Unfortunately, it's the nested data type that is causing problems.
The aggregation you wrote is solid, and gets the data summarized in a nice, nested, format. If we look at an order label bucket in Vega debug, it'll look something like:
> VEGA_DEBUG.view.data('source_0')[0]
doc_count: 288
key: "Canada"
orders:
doc_count: 2880
orders_id: buckets: [{...}, {...}, {...}, ...]
doc_count_error_upper_bound: 0
sum_other_doc_count: 2613
Easy to see what's happening there. There's a label of Canada
and it has a bunch of order_id
objects attributed - data buckets for each order_id
. We can check out one of those order_id
objects:
doc_count: 10
key: 636
orders_price:
value: 52881
So there was an order with ID 636
and the price for that order was 52881
When the data is broken down in this nested way, it's easy for a human to understand.
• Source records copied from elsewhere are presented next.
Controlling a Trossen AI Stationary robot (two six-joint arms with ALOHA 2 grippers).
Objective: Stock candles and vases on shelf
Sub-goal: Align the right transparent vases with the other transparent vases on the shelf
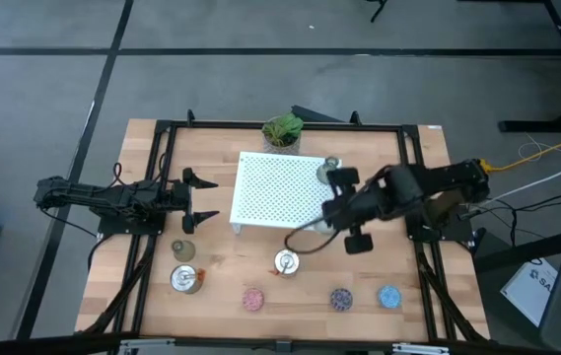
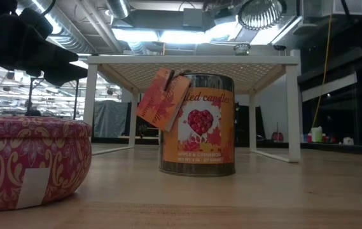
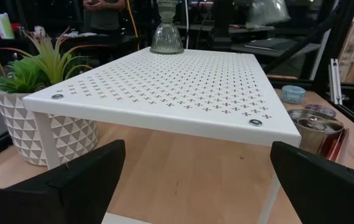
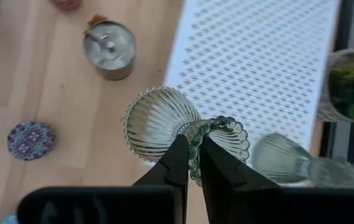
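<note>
Spanning most of the high view is a light wooden tabletop (image 1: 231,271) edged by a black frame, with grey floor around it; the low view looks across the wood into a room of ceiling lights and ducts. A white perforated shelf (image 1: 278,187) stands on short legs near the table's far middle, with a leafy potted plant (image 1: 282,130) just behind it. One glass vase (image 3: 166,34) already stands upright at the shelf's right far corner. On the bare wood in front of the shelf lie the candles: a silver tin (image 1: 286,261) just before the shelf, another silver tin (image 1: 185,280) toward the left front, a pink one (image 1: 252,299), a dark blue-purple one (image 1: 341,298) and a light blue one (image 1: 389,295) along the near edge; a further vase (image 1: 182,250) sits near the left tin. The right gripper (image 4: 191,163) has its fingers pinched together on the frilled rim of a ribbed vase (image 4: 158,122), which hangs tilted over the shelf's right edge. That right arm reaches in from the right side, bent at the elbow and stretched leftward over the shelf's right end. The left gripper (image 1: 204,198) waits just left of the shelf with its fingers spread wide and nothing between them, its arm lying straight along the table's left side.
</note>
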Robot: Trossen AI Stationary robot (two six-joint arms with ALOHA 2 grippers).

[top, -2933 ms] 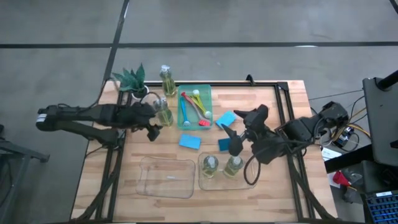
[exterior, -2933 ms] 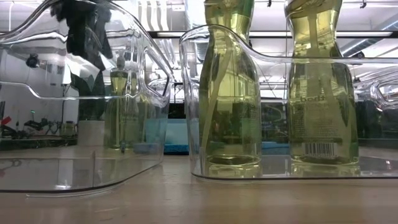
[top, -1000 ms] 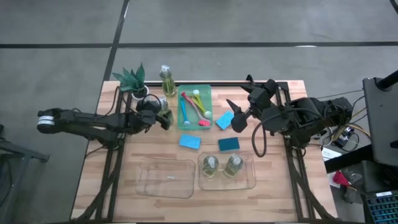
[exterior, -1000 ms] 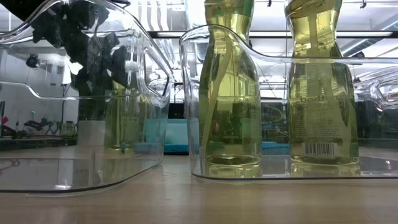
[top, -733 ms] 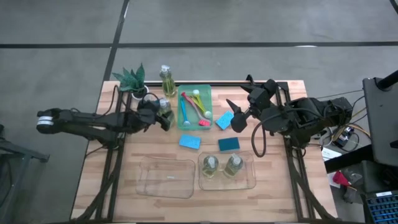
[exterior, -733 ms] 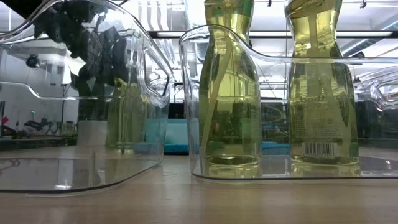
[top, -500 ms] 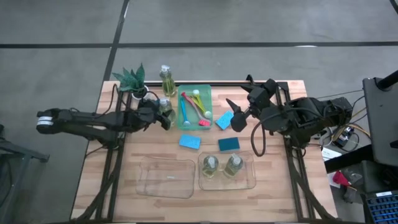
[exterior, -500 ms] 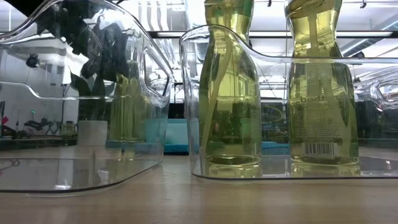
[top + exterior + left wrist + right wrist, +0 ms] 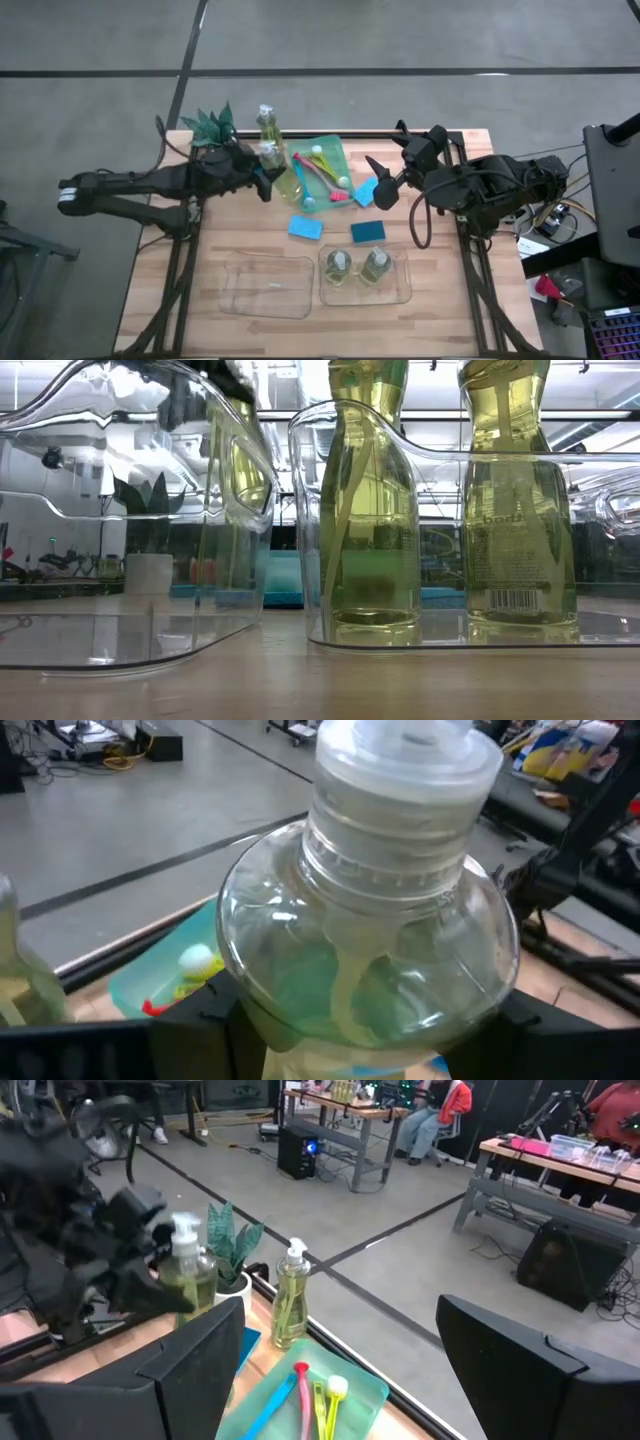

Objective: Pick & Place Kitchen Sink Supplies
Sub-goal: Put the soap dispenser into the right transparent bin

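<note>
Yellow-green soap bottle (image 9: 284,178) sits clamped in my left claw (image 9: 262,176), lifted beside the green tray (image 9: 341,152). My right claw (image 9: 378,180) waits open. Slick plastic could slip, toppling brushes (image 9: 322,175).

Bottle (image 9: 515,510) label: barcode; wording illegible

Four bottles are showing: two standing in the right clear bin (image 9: 400,290), one (image 9: 267,122) behind the green tray (image 9: 345,152), one (image 9: 283,178) sitting in the left gripper (image 9: 262,180) at the tray's left edge. Three blue sponges are lying near the tray: one (image 9: 364,192) just right of it, two (image 9: 305,227) (image 9: 368,232) in front. Three brushes (image 9: 322,178) are lying in the tray; two clear bins, one plant (image 9: 208,124), two arms.
</note>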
Unfortunately, with VegaLite (note your $schema
), data really needs to come in a flattened format. In the Kibana integration with Vega, and querying Elasticsearch to get data for VegaLite, we usually want to use the composite
aggregation - it makes the result data all nice and flat. You'd see this if the body
looks like:
{
"size": 0,
"aggs": {
"table": {
"composite": {
"sources": [
{
"time": {
"date_histogram": {
"field": "timestamp",
"interval": "month"
}
}
},
{
"label": {
"terms": {
"field": "label"
}
}
}
]
}
}
}
}
Composite aggregation is pretty much essential for VegaLite because it expects the data coming in to be flat, where each property of the array of data is a leaf value of data.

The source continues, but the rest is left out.